I learned to listen very, very carefully. When people have a conversation in person, there are so many nuances of facial expression and posture that transmit additional information about the spoken words. You can also see the items they choose to have around them. All of these unspoken visual cues give you a fuller picture of the individual. This past summer, I asked: “What books are in your room?” “What art do you have?” “What music do you listen to?” These and other questions unlocked engaging stories.
My experiences at Cedar Village taught me that, with persistence and patience, human connections can be forged without in-person contact. Every one of my conversations happened over the phone. Because phone calls can be tiring, I worked to keep conversations at twenty minutes or less. As we got to know each other, our conversations became longer. I heard stories of resilience and tenacity. Many would call me back to share additional details. Their voices, colored with east coast, midwestern, and west coast inflections, reached out to make a connection.
Then there is the matter of baking and all those challah rolls…
This summer, I began to learn about baking “at scale.” To me, food is an expression of affection and connection. As I spoke with so many residents who were feeling cut off from their families and friends due to COVID-related safety precautions, I was inspired to make challah for them.
Every week, Tuesday through Thursday, I baked one hundred three- or four-inch challahs, each little roll placed in its own pretty little bag. After baking, cooling, and bagging, I performed contactless delivery to the porch of my supervisor. I had never baked for so many people simultaneously. The residents were kind with their feedback, showing patience as I learned baking in small sizes on this larger scale.

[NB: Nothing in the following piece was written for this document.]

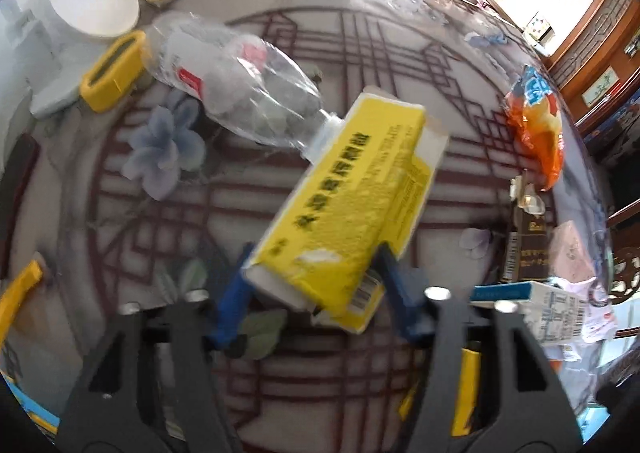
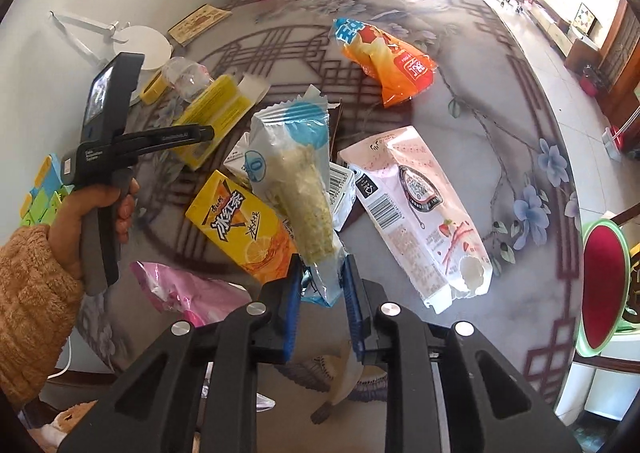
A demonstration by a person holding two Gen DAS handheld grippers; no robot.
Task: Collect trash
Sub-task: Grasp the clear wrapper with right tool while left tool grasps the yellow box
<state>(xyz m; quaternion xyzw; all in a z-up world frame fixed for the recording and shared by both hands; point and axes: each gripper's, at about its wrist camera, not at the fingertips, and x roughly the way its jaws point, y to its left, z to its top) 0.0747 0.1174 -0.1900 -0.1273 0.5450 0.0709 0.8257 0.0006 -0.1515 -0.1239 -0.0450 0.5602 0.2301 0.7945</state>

They only had to put up with scorched challah for two weeks.
I experimented with different herbs and spices. Monday follow-up calls to ask their opinions were a highlight. Their feedback was a gift. I found that different flavors evoked strong responses from the residents, and often new stories. One resident shared her story of the horrors of serving raw-in-the-middle challah to her mother-in-law. I also quickly learned that Cedar Village residents fell into two main camps: sweet-cinnamon people and savory, “everything bagel spice” people. Victor, a resident, was especially fond of the Italian-seasoned challah. I think I made more of those rolls because of his enthusiastic commentary and phone calls to me to share his thoughts.
This was not the summer I had envisioned. There was no sitting with folks in sunny rooms listening and watching as they shared their memories. I cooked no big communal meal to close out the internship. This summer was different. I feel lucky to have been there, because I still became the recipient of stories, recipes, and shared laughter. True fellowship is not about food. It is the connections we make among ourselves, along with the flexibility and determination to maintain them. There is no such thing as too much friendship, even across distances. The coronavirus became another opportunity to learn what is really important.
Edie Yakutis is a second-career rabbinic student based in Cincinnati, who was accepted to HUC-JIR after working with Microsoft Corporation for twenty-three years in a number of customer-facing management roles.